Minutes pass and we wait, all the time I feel weaker. The paramedic gets back on his radio. He’s not taking any excuses. ‘Send me any unit you can and send it now.’ Even he seems to be panicking.
This is serious: Mark knows this is serious and I know it’s serious. The paramedic tells Mark to go and get an overnight bag ready for me as I’m going to need it. I hear Mark’s footsteps on the stairs and he returns with my running kit, silly sod. I know I love being out running on the fells, but running kit is the last thing I need at this moment.
Two men in green arrive and lift me onto a stretcher. As I’m wheeled out of my home, I think, where are the kids? I hope they don’t see me like this. Then I wonder, am I wearing matching knickers and bra?
I feel a trickle running down the inside of my left thigh as I’m wheeled into the back of the ambulance. Oh great, now I’ve peed myself. How will I ever live with the embarrassment? Mark holds my hand as the sirens scream and I slip in and out of consciousness like someone is pressing the pause button on my life.
Chapter 1
Intensive Care Unit
Wednesday February 10 2010
‘OH SHIT! WHAT’S HAPPENED here?’ was my first thought when I regained consciousness. I was alive. But only just. I had been in a coma for three days. I could hear the noise of machines all around me in the intensive care unit. I was trussed up like a turkey. I had never seen so many tubes. They were up my nose, in my arms and worst of all was the monster tube stuffed in my mouth. I wanted to spit it out, but I couldn’t move anything except my eye-lids. What I didn’t realise was that the tube was also linked to the machine that was breathing for me. It was making me dribble, which is not a good look for anyone, especially a glamorous young mum like me. I don’t feel glamorous right now, I feel scared.
I couldn’t move yet my mind was functioning fine and working overtime. ‘This is what it must feel like to be buried alive,’ I thought to myself. Only this was worse because I could see life carrying on around me and had no way of being part of it. Doctors and nurses were huddled at the foot of my bed; they were mumbling about me. ‘Hey, don’t you know it’s rude to talk about people when they’re in the room,’ I said. But of course my thoughts were silent. I couldn’t speak and I couldn’t quite hear what they were saying about me, which was really annoying, but from the look on their faces I was someone to be pitied.
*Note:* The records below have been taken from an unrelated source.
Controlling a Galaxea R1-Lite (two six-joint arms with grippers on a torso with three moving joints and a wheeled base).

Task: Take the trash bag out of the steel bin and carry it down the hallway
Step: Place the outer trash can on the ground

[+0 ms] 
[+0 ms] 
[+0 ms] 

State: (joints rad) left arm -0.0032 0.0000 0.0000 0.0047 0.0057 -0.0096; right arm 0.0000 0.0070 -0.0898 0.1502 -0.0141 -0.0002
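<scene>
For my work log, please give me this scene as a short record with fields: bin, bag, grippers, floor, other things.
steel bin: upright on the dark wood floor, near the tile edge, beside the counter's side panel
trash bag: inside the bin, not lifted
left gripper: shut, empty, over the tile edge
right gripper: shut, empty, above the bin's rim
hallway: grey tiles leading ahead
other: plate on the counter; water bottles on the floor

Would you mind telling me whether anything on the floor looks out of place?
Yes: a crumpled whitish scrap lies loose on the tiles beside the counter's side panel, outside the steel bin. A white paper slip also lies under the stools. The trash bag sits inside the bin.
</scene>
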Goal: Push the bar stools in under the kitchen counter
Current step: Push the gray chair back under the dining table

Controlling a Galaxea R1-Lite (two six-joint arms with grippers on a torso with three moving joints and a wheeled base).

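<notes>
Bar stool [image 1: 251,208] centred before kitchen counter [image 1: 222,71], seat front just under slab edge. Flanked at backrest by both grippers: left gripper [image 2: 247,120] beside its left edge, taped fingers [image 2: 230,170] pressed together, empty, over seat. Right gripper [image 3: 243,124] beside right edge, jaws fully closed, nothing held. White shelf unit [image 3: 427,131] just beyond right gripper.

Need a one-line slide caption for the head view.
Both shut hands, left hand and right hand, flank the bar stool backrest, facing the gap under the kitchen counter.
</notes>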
As they walked away I heard laughter coming from the nurses’ station. The drugs must have been making me paranoid because I thought they must be laughing at me. ‘Come on, you guys, let me in on the joke. I’ve got a sense of humour. I could really do with something to cheer me up right now,’ I was desperate for them to realise I was fun-loving Kate. I wanted to show them that underneath the tubes there was a nice, normal mother just like them, not some medical near-fatality. But they were gone in a blink. A nurse appeared with a clipboard and busied herself with one of the machines. She didn’t even notice the tears of frustration running down my cheek. ‘Please come and talk to me. I know I probably look like shit, but I won’t bite.’
At least that headache had finally gone. The pain in the back of my head was the reason I was lying there so close to death. I later discovered that it hadn’t been a migraine after all but a blood clot to the stem of my brain or, to put it bluntly, a massive stroke. I had been given a 50/50 chance of survival and for three days the doctors had been keeping me in a coma to give my brain a rest and the chance to recover. When I came round, I had been left ‘locked in’. All my muscles – which controlled every movement in my body – were paralysed. Not only was I unable to sit up or move a finger, I could not even breathe or swallow for myself. I was completely helpless. Yet I was able to move my eyelids – I could open my eyes and watch everything in my field of vision. I could think for myself and understand everything that was going on around me. But did anyone know that I was alive inside my own paralysed body?